• _REQUIRED ACTION_: What you return must match the listing exactly, with every image removed.

• _RAW DATA_:
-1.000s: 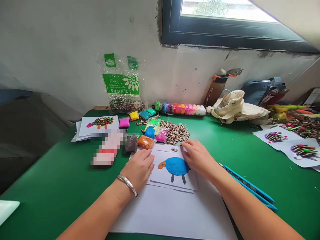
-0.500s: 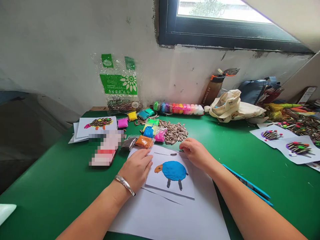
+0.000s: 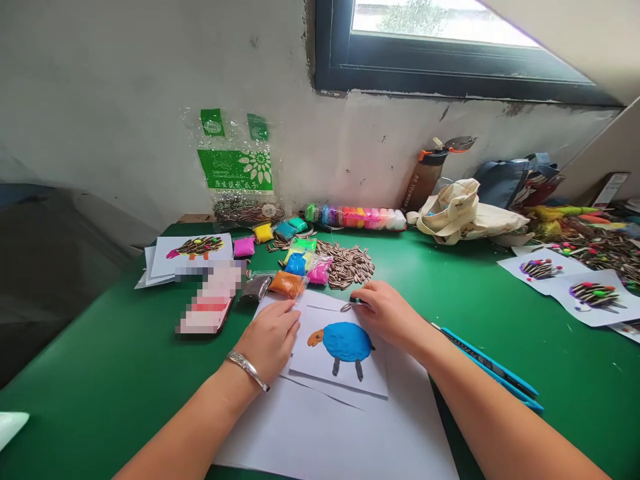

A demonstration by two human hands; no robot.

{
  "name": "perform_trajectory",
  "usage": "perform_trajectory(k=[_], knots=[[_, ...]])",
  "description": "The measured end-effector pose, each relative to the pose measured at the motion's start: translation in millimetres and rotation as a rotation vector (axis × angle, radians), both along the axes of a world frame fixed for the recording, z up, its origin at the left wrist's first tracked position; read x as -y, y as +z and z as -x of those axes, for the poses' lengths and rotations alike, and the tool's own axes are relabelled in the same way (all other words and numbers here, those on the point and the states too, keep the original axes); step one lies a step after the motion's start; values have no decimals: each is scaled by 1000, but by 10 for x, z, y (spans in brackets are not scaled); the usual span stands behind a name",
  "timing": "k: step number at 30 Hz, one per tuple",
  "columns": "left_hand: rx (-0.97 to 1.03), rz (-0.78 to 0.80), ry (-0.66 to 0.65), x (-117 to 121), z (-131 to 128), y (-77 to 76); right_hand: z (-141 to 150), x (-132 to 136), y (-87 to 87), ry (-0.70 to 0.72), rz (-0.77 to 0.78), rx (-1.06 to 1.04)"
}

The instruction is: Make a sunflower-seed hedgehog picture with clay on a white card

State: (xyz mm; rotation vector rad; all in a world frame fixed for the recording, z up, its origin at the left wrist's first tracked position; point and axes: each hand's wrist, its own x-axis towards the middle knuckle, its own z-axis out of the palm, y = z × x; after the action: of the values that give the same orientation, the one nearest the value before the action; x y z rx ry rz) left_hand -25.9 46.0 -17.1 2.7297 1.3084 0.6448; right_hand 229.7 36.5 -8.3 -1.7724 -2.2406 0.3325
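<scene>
head view: the bare left hand lies with fingers extended and close together at the left edge of one white paper card bearing a blue-bodied, orange-headed animal figure. the bare right hand is at the card's upper right corner, fingers bent and narrow; whether it grips anything cannot be told. the card rests on larger white paper sheets between both hands. one single striped seed lies at its top edge. beyond: one pile of striped seeds, two magenta clay packets, one blue clay packet, one orange-brown clay packet. at right, two slim light-blue tools and two white cards with spiky seed figures. surface: smooth green tabletop. room: scuffed grey-white wall, one dark-framed window, one brown drinking bottle, one cream cloth bag.
</scene>
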Motion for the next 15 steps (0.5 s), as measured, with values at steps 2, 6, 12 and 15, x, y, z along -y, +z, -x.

• _RESPONSE AREA_:
-1.000s: 
-0.500s: 
+0.000s: 

A demonstration by two human hands; no robot.

{
  "name": "perform_trajectory",
  "usage": "perform_trajectory(k=[_], knots=[[_, ...]])",
  "description": "The measured end-effector pose, each relative to the pose measured at the motion's start: translation in millimetres and rotation as a rotation vector (axis × angle, radians), both along the axes of a world frame fixed for the recording, z up, its origin at the left wrist's first tracked position; read x as -y, y as +z and z as -x of those axes, for the poses' lengths and rotations alike, and the tool's own axes are relabelled in the same way (all other words and numbers here, those on the point and the states too, keep the original axes); step one lies a step after the motion's start; values have no decimals: each is scaled by 1000, but by 10 for x, z, y (spans in brackets are not scaled); the usual span stands behind a name",
  "timing": "k: step number at 30 Hz, one per tuple",
  "columns": "left_hand: rx (-0.97 to 1.03), rz (-0.78 to 0.80), ry (-0.66 to 0.65), x (-117 to 121), z (-131 to 128), y (-77 to 76); right_hand: z (-141 to 150), x (-132 to 136), y (-87 to 87), ry (-0.70 to 0.72), rz (-0.77 to 0.78), rx (-1.06 to 1.04)"
}

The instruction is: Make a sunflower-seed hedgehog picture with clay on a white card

State: (xyz mm; rotation vector rad; all in a world frame fixed for the recording, z up, its origin at the left wrist's first tracked position; point and axes: each hand's wrist, its own x-axis towards the middle knuckle, its own z-axis out of the palm, y = z × x; after the action: of the values that give the same orientation, the one nearest the value before the action; x y z rx ry rz) left_hand -25.9 46.0 -17.1 2.7297 1.3084 0.6448; right_hand 229.7 36.5 -8.3 -1.7724 -2.2406 0.3325
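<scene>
head view: the bare left hand lies with fingers extended and close together at the left edge of one white paper card bearing a blue-bodied, orange-headed animal figure. the bare right hand is at the card's upper right corner, fingers bent and narrow; whether it grips anything cannot be told. the card rests on larger white paper sheets between both hands. one single striped seed lies at its top edge. beyond: one pile of striped seeds, two magenta clay packets, one blue clay packet, one orange-brown clay packet. at right, two slim light-blue tools and two white cards with spiky seed figures. surface: smooth green tabletop. room: scuffed grey-white wall, one dark-framed window, one brown drinking bottle, one cream cloth bag.
</scene>
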Motion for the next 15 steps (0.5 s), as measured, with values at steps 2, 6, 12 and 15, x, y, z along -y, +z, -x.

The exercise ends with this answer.